▶ _What to work on_
Print out the data below with every line intact.

Recorded information START

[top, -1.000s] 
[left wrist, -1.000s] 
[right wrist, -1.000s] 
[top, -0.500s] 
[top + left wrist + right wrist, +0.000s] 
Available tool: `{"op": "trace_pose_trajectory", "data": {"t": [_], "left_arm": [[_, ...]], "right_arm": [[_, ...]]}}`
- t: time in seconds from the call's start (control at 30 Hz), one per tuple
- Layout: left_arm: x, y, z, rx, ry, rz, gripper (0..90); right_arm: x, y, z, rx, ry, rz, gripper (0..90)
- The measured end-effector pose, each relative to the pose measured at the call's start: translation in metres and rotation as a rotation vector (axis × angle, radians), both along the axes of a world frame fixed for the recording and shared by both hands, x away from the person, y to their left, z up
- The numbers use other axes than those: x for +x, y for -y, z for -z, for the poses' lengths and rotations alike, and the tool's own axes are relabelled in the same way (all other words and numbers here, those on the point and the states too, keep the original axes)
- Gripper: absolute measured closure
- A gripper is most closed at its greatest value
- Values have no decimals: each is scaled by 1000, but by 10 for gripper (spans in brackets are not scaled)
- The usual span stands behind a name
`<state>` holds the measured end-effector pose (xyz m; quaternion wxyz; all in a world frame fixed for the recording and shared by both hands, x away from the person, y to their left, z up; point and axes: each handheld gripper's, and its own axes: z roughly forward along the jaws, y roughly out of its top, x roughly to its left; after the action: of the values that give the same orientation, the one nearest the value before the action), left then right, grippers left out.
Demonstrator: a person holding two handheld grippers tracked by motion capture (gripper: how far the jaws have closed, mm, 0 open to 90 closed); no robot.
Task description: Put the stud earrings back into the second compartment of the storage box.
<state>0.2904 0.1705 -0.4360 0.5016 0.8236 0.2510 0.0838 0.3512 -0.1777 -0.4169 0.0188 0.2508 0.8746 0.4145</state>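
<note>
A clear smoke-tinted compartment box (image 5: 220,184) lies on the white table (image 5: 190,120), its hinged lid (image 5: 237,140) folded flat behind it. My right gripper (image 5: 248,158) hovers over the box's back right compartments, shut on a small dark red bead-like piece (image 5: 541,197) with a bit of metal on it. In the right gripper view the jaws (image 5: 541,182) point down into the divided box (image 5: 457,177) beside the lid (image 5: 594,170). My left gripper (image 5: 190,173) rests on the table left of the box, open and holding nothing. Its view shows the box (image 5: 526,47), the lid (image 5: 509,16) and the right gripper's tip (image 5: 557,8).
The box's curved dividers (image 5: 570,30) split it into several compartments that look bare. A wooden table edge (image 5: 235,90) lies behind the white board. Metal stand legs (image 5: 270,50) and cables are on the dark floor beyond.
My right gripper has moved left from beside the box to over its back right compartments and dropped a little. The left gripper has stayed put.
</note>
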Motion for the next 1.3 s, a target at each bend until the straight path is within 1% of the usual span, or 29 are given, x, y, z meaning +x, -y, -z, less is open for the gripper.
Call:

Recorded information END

▶ _Answer for this exercise_
[top, -1.000s] 
[left wrist, -1.000s] 
[right wrist, -1.000s] 
[top, -0.500s] 
[top + left wrist + right wrist, +0.000s] 
Available tool: `{"op": "trace_pose_trajectory", "data": {"t": [_], "left_arm": [[_, ...]], "right_arm": [[_, ...]]}}`
- t: time in seconds from the call's start (control at 30 Hz), one per tuple
- Layout: left_arm: x, y, z, rx, ry, rz, gripper (0..90); right_arm: x, y, z, rx, ry, rz, gripper (0..90)
- The measured end-effector pose, each relative to the pose measured at the call's start: translation in metres and rotation as a rotation vector (axis × angle, radians), both along the axes of a world frame fixed for the recording and shared by both hands, x away from the person, y to their left, z up
- The numbers use other axes than those: x for +x, y for -y, z for -z, for the poses' lengths and rotations alike, and the tool's own axes are relabelled in the same way (all other words and numbers here, those on the point and the states too, keep the original axes)
- Gripper: absolute measured closure
- A gripper is most closed at its greatest value
- Values have no decimals: each is scaled by 1000, but by 10 for gripper (spans in brackets are not scaled)
- The usual span stands behind a name
`<state>` holds the measured end-effector pose (xyz m; quaternion wxyz; all in a world frame fixed for the recording and shared by both hands, x away from the person, y to their left, z up; point and axes: each handheld gripper's, and its own axes: z roughly forward along the jaws, y roughly out of its top, x roughly to its left; after the action: of the values that give the same orientation, the one nearest the value before the action), left then right, grippers left out.
Demonstrator: a person holding two handheld grippers tracked by motion capture (gripper: how far the jaws have closed, mm, 0 open to 90 closed); no robot.
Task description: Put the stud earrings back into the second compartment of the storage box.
<state>0.2904 0.1705 -0.4360 0.5016 0.8236 0.2510 0.0838 0.3512 -0.1777 -0.4169 0.0188 0.2508 0.8746 0.4145</state>
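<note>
A clear smoke-tinted compartment box (image 5: 220,184) lies on the white table (image 5: 190,120), its hinged lid (image 5: 237,140) folded flat behind it. My right gripper (image 5: 248,158) hovers over the box's back right compartments, shut on a small dark red bead-like piece (image 5: 541,197) with a bit of metal on it. In the right gripper view the jaws (image 5: 541,182) point down into the divided box (image 5: 457,177) beside the lid (image 5: 594,170). My left gripper (image 5: 190,173) rests on the table left of the box, open and holding nothing. Its view shows the box (image 5: 526,47), the lid (image 5: 509,16) and the right gripper's tip (image 5: 557,8).
The box's curved dividers (image 5: 570,30) split it into several compartments that look bare. A wooden table edge (image 5: 235,90) lies behind the white board. Metal stand legs (image 5: 270,50) and cables are on the dark floor beyond.
My right gripper has moved left from beside the box to over its back right compartments and dropped a little. The left gripper has stayed put.
</note>
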Motion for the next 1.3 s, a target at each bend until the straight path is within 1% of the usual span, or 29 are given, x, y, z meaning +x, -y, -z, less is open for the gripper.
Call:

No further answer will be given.